Il y a une autre bizarrerie connexe à propos des Craig Bonds : ils sont sans catharsis. Aucun des méchants ne reçoit les adieux enthousiastes d'Oddjob ou de Mr. Big dansVivre et laisser mourir. DansSpectre, il y a une bagarre brutale à bord d'un train qui fait échoDe Russie avec amour, mais l'assassin est envoyé comme Wile E. Coyote dansLe coureur de route. Les films Bond ont besoin d’une touche de sadisme. Ils ont commencé — dans la première scène du premier film,Dr Non– sur une note de violence soudaine et choquante. L’humanisme digne d’un Oscar de Mendes est déplacé.
Je pourrais me moquerSpectrependant beaucoup plus longtemps, mais je l'ai toujours apprécié plus que la plupart des Bonds post-Connery. Ce n’est pas – comme l’ont dit certains critiques – le pire. Même pas proche. Seydoux — surtout connue pour ses girations lesbiennes dansLe bleu est la couleur la plus chaude- est d'une maîtrise d'elle-même attrayante, et je l'aurais placée en bonne place dans le panthéon de Bond Girl si elle ne devenait pas l'un de ces types de jugement qui n'approuvent pas que le héros exécute sans ménagement le méchant. (Connery – et même le campy Moore – lui auraient dit de mettre une chaussette dedans.) Q, le hacker/inventeur aux cheveux touffus de Ben Whishaw, est une belle mise à jour de ce qui était autrefois un type d'assistant-directeur. Et hourra pour Moneypenny (Naomie Harris) qui repousse les avances de Bond au lieu de se faire rappeler gentiment qu'elle est trop vieille et mal fagotée pour son étreinte.
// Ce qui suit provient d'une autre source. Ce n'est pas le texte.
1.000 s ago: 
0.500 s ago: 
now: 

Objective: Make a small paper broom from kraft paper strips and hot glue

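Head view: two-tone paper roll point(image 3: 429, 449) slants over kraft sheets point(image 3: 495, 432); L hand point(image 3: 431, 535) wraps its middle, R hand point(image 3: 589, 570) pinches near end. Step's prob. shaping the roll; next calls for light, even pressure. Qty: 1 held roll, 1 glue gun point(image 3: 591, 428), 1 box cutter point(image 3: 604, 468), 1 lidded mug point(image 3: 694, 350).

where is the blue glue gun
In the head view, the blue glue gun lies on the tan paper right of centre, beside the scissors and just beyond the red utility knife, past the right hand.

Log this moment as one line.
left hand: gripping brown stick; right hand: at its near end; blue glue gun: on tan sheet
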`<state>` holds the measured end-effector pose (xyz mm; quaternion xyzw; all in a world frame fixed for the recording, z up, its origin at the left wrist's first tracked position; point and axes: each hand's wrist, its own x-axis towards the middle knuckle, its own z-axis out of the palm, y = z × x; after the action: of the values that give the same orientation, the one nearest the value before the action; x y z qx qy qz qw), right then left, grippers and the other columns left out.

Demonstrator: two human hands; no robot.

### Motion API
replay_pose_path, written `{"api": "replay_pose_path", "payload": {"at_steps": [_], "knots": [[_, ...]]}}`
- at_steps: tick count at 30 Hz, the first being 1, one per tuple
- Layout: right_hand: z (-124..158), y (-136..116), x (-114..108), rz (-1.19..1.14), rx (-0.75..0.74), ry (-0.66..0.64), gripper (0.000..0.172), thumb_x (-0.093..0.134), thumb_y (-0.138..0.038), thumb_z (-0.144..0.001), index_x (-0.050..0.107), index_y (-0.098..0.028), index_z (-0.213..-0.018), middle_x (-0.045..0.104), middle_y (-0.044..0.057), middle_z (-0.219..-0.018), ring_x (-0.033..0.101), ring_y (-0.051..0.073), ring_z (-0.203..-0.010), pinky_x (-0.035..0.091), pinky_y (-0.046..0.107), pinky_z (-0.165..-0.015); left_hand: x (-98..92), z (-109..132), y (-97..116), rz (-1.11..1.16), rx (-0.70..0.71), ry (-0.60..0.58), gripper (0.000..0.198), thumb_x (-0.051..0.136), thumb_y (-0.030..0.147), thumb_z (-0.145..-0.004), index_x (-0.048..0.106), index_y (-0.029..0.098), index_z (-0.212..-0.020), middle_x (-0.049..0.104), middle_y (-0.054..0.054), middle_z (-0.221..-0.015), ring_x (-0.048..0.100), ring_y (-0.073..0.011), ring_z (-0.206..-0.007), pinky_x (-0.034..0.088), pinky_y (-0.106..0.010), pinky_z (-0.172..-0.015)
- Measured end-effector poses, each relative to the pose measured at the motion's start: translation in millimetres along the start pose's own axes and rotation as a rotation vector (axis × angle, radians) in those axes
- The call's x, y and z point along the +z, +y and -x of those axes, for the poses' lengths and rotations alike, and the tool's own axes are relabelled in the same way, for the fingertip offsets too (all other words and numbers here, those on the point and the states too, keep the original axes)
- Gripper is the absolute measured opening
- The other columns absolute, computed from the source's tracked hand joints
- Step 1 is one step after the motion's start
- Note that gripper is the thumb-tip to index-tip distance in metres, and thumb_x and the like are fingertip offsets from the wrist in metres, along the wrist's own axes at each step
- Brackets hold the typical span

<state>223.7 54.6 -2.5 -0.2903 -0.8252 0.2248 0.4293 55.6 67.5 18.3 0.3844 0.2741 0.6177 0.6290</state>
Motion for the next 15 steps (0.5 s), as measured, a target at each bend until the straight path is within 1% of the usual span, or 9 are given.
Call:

Craig fera-t-il un autre Bond ?Il a clairement exprimé son dégoût, etSpectrecomplète son histoire – même si cela laisse un ou deux fils en suspens. Mais dans l’état actuel des choses, son arc de quatre films est un exemple frappant, pour la plupart réussi, d’une nouvelle génération d’artistes essayant de préserver l’attrait d’une icône de la culture pop en l’amenant dans le présent, en bouleversant et en approfondissant les ingrédients de base. Le résultat est amusant, même s'il s'agit d'un méli-mélo, qui vous laisse secoué, pas remué.